14.04.2013

Akzeptanz


Schnell noch das Buch weiterlesen.
Schnell noch das Kind abholen.
Schnell noch den Sonnenuntergang fotografieren.
Schnell nach Hause.
Schnell was zu essen besorgen.
Schnell zum gemütlichen Teil des Tages übergehen.
So mein Plan.

Das Leben hatte einen anderen parat.
Einen, der mir (vorerst) nicht gefiel.

Denn nach dem Sonnenuntergang war Schluss.
Was folgte, war Entschleunigung und jede Menge Lebensweisheit.


Das Leben lehrte uns den Umgang mit der momentanen Unveränderlichkeit der Dinge. Es lehrte uns das achtsame Warten. Und die Dankbarkeit. Es schenkte uns einen kompletten Sonnenuntergang, anstatt einer schnell aufgenommenen Fotografie.

Manchmal meint man, dieses und jenes haben zu müssen und wenn sich nicht alles so entwickelt, wie wir es uns vorgstellt haben, dann macht uns dies verdrießlich. Wir finden, der Kern des Universums zu sein und es möge sich alles um uns herum so einstellen, wie wir es haben wollen. Und dann stolpern kleine, fast unscheinbare Ereignisse im großen Weltgefüge daher. (Wie sehr hat es wohl gestern den Rest der Welt interessiert, dass wir um 19.32 Uhr am Flughafen festhingen und andere Pläne für diesen Abend hatten?) Der Abbruch meiner Pläne bewies nicht, dass wir klein und unscheinbar sind, aber er zeigte auf, dass es manchmal Zeit ist, in sich zu gehen. Zeit, um zu lernen, dass Azeptanz der einzig richtige Weg ist, um dann der Kreativität geschuldet, neue, andere Wege zu beschreiten. Sich selbst herauszunehmen aus dem Zentrum der vermeintlichen Welt, die man sich erschaffen hat.
Und dass es gut ist, wenn man andere Menschen um sich herum hat, egal woher der Wind sie getragen hat. Ob man sie wollte oder nicht.

Wir warteten.
Auf den gelben Engel.

Die ersten Minuten sind nervenaufreibend, wenn der Hunger plagt und die Kälte beginnt, in den Hosenbeinen hinaufzuklettern. Gegen Kälte gibt es Decken im Auto, die ich dem Kindelein umlegte. Gegen den eigenen Hunger gab es einen grandiosen Sonnenuntergang. Bis zum Schluss. Und wiederkehrenden Humor, nachdem ich akzeptiert hatte, was nicht zu ändern war.

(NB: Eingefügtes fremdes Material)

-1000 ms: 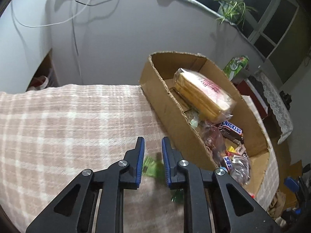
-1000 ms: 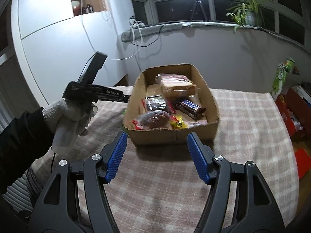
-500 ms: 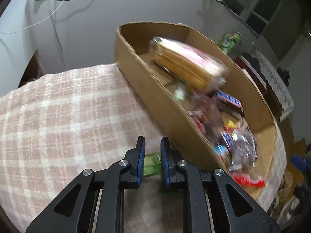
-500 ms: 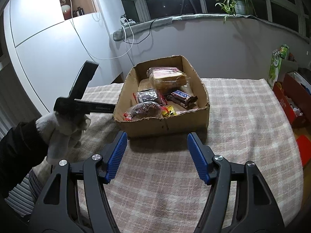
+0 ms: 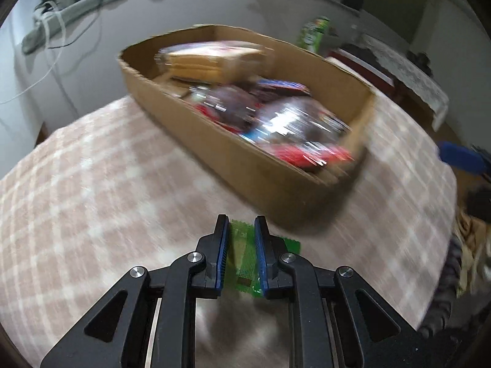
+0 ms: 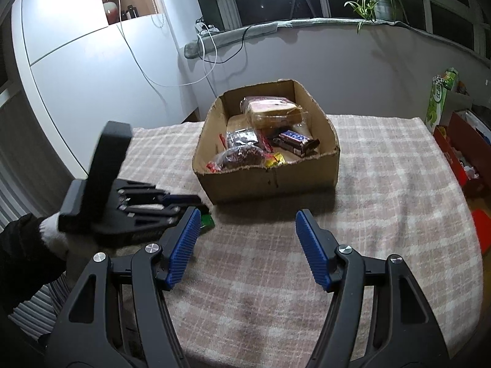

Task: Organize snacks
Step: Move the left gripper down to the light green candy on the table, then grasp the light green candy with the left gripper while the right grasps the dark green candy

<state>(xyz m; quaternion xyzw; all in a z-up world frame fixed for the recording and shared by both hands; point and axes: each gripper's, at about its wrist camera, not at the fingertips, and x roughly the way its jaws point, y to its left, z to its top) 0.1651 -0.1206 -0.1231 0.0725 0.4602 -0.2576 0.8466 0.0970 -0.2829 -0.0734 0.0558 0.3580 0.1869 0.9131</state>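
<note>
I am looking at a tabletop under a pink-and-cream plaid cloth, with a pale curved wall behind it, dark windows above the sill, a bright lamp at the top edge, and a potted plant on the ledge at upper right. From the right wrist view, on the far left my gloved left hand carries the left gripper, which lies low over the cloth just off the near left corner of the cardboard box. Its jaws are pressed in on a small green packet, pinching it between the blue pads; the packet's serrated edge sticks out ahead of and beside the pads, and in the right wrist view only a green corner shows by the box. The left wrist view is smeared, so I cannot read anything on the packet. In the middle, the box sits on the cloth holding a wrapped sandwich at the back, a dark foil pack, a Snickers bar and a dark round snack in clear wrap near the front wall. To the right, my right gripper hangs in front of the box with jaws spread wide and nothing between them. A green carton and a red box stand beyond the tabletop's right edge.
</note>
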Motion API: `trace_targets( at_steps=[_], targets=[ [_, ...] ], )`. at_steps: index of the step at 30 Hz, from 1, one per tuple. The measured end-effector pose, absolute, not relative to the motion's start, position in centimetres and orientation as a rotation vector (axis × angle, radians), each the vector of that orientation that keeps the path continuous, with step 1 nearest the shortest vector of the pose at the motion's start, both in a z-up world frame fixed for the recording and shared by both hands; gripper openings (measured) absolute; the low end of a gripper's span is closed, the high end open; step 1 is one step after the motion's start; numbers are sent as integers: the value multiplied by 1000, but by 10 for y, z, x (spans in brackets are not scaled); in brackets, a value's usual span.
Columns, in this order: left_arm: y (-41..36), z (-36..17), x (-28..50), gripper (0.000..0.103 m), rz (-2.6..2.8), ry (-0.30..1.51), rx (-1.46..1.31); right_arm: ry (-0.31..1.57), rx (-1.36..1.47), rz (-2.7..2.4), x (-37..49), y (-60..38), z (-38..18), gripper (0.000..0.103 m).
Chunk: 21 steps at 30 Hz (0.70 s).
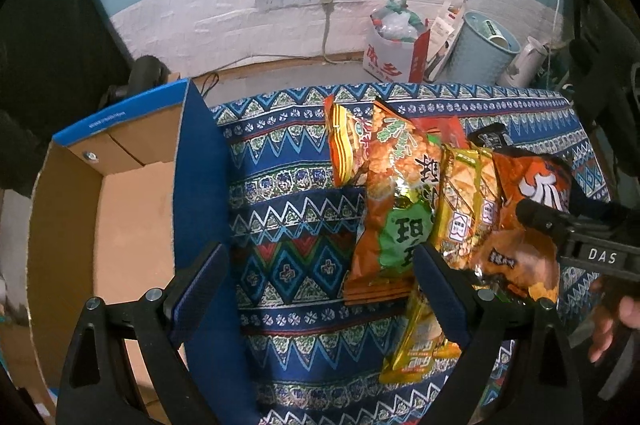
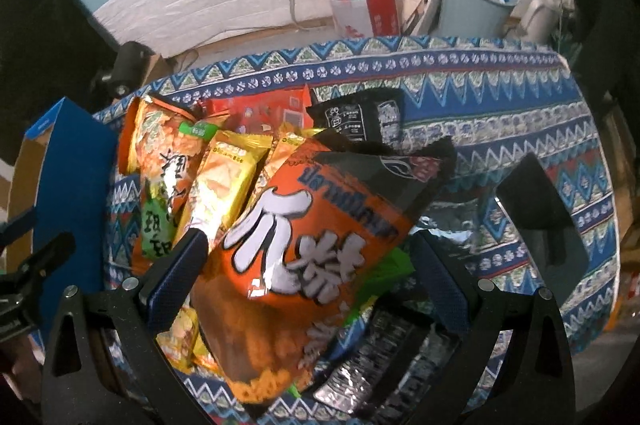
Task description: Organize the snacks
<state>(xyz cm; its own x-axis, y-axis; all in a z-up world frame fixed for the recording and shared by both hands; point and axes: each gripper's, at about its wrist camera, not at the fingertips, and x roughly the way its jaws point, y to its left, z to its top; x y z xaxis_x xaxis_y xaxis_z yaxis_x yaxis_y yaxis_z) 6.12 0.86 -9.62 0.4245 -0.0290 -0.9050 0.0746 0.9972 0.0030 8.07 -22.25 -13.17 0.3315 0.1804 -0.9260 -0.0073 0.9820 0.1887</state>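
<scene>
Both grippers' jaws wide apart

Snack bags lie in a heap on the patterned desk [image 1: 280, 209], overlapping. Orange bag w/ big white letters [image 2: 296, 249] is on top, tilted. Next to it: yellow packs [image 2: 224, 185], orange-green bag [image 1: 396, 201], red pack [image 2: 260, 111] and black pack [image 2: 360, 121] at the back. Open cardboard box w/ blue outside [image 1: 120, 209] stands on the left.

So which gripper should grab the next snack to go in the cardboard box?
Right, probably. The right gripper is open with the big orange snack bag lying between its fingers. The left gripper is open over bare tablecloth, though it sits nearer the cardboard box.
</scene>
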Motion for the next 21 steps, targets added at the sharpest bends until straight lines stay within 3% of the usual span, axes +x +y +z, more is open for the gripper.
trace_targets(
  at_steps=[8,14,21],
  targets=[
    [0,-114,79,95,-82,1168,-5,1262,180,176,91,-221,-150,96],
    [-11,-136,96,95,-106,1229,-27,1252,134,284,92,-217,-151,67],
    [-27,-154,109,95,-124,1272,-27,1209,122,303,94,-230,-142,57]
  ],
)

In jenem Moment fiel mir ein Buch ein, das ich gerade lese: De Bonos neue Denkschule. (Ich gebe euch absichtlich keinen Link zu Am*zon - unterstützt doch bitte einfach den nächstgelegenen Buchhändler, anstatt den Buchmonopolisten, der uns so grandios eine Community vorgaukelt ... oder geht in die Bibliothek). De Bono schreibt so vortrefflich über die Analyse einer Sache, dass man nur mal alle Dinge aufstellen muss, die dieses Thema betreffen, gelistet nach Pluspunkten, Minuspunkten und interessanten Aspekten. Letzteres sind alljene Betrachtungen, bei denen man noch nicht weiß, ob man sie positiv oder negativ beurteilt, Fragen, die die Plus- und Minuspunkte aufwerfen. Eigentlich ganz einfach und dennoch immer wieder vergessen, oder? Und schlussendlich muss man nach dieser Auflisterei noch nicht zu einem Ergebnis kommen. Aber es macht flexibler im Umgang mit festgefahrenen Gewohnheiten, Ansichten, Lebenseinstellungen.

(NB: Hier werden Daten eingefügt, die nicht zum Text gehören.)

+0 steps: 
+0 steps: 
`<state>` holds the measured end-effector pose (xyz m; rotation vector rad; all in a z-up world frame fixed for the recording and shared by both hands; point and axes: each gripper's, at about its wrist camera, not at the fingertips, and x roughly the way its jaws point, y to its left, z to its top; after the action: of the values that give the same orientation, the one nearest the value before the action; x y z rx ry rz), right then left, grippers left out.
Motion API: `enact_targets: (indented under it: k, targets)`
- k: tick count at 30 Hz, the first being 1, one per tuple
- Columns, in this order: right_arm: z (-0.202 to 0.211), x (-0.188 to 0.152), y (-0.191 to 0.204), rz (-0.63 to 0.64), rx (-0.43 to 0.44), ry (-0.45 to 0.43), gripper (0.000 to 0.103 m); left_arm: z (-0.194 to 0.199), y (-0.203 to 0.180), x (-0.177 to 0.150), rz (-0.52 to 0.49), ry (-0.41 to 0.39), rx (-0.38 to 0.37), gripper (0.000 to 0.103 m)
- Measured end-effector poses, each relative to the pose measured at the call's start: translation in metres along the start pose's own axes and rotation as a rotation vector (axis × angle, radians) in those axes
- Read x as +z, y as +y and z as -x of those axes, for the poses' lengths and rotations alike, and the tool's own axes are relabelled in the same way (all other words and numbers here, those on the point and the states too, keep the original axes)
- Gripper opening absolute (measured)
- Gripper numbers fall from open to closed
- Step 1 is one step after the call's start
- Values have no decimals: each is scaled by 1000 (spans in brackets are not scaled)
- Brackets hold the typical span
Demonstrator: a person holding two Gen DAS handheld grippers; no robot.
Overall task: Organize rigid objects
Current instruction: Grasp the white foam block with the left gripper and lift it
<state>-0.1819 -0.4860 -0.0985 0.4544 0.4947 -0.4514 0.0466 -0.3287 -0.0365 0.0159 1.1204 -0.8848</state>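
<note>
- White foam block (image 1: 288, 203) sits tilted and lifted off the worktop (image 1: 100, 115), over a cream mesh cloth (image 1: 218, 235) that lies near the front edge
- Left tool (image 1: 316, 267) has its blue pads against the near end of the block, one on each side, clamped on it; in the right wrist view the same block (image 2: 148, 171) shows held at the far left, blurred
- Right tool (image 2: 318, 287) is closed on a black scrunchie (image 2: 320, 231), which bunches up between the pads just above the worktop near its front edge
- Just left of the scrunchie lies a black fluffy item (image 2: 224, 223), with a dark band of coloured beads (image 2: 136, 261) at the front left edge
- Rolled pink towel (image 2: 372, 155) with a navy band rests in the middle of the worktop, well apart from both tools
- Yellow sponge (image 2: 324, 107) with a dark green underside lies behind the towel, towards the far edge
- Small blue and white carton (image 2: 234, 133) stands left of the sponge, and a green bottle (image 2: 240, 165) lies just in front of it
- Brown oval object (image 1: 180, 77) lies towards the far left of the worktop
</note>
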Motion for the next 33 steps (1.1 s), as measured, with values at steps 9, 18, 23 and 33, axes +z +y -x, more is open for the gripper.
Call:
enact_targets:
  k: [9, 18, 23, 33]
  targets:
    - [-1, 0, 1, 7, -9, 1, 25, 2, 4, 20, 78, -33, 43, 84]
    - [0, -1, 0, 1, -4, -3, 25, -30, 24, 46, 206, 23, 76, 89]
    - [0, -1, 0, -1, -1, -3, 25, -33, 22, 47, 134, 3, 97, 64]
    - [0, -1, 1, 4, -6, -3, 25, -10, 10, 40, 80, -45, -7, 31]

Auf dem Heimweg freuten wir uns, dass wir den Sonnenuntergang von A bis Z genießen konnten und fanden, dass uns der Stopp sehr gut getan hatte. Wir wussten die Hilfe anderer zu schätzen. Wir winkten der Mondsichel zu, die wir sonst nicht gesehen hätten, freuten uns über die Sterne am Firmament. Wir analysierten, wieso man manchmal die Musik im Auto sehr laut hören mag und an anderen Tagen wieder nicht (Habt ihr euch jemals bewusst darüber Gedanken gemacht?) und amüsierten uns köstlich darüber, dass man aus Macht an Gewohnheit an vermeintlich roten Ampeln hält, obwohl diese um die Uhrzeit schon längst ausgeschaltet sind.

Und wir fragten uns, wieso es manchen Menschen so schwerfällt, Andere in ihrem Sein, mit ihren Ansichten zu akzeptieren und in ihnen nur das Negative zu sehen, anstatt sich durch sie bereichern zu lassen. (Nichts anderes als in unserer Flughafensitaution). Man bekommt etwas "geschenkt", was man so nicht haben möchte. Man kann auf seiner eigenen Meinung beharren und damit alles zunichte machen, was es Schönes an diesen zwischenmenschlichen Beziehungen geben könnte. Man kann aber ebenso geneigt sein, sich selbst zurückzunehmen und dem Anderen das Gefühl geben, in seiner Einzigartigkeit etwas zum gelungenen Miteinander und dem gemeinsamen Spaß beizutragen.
Der kleine Mann ist in solchen Dingen grandios. Er legt Sichtweisen an den Tag, die mit geschwungener Keule Wahrheiten offenbaren, die man nicht sehen möchte, weil sie einem unangenehm sind. Derweil spiegelt er so herrlich, womit man sich unbedingt befassen sollte. Am Morgen noch sagte er zu mir: "Wieso können wir nicht mal entspannt hetzen?" und brachte auf den Punkt, was ich mir so oft wünsche.

Entspannt hetzen.
Entschleunigen.

Ich würde sagen, gestern abend hat das ganz zu unserem Wohlbefinden sehr gut geklappt.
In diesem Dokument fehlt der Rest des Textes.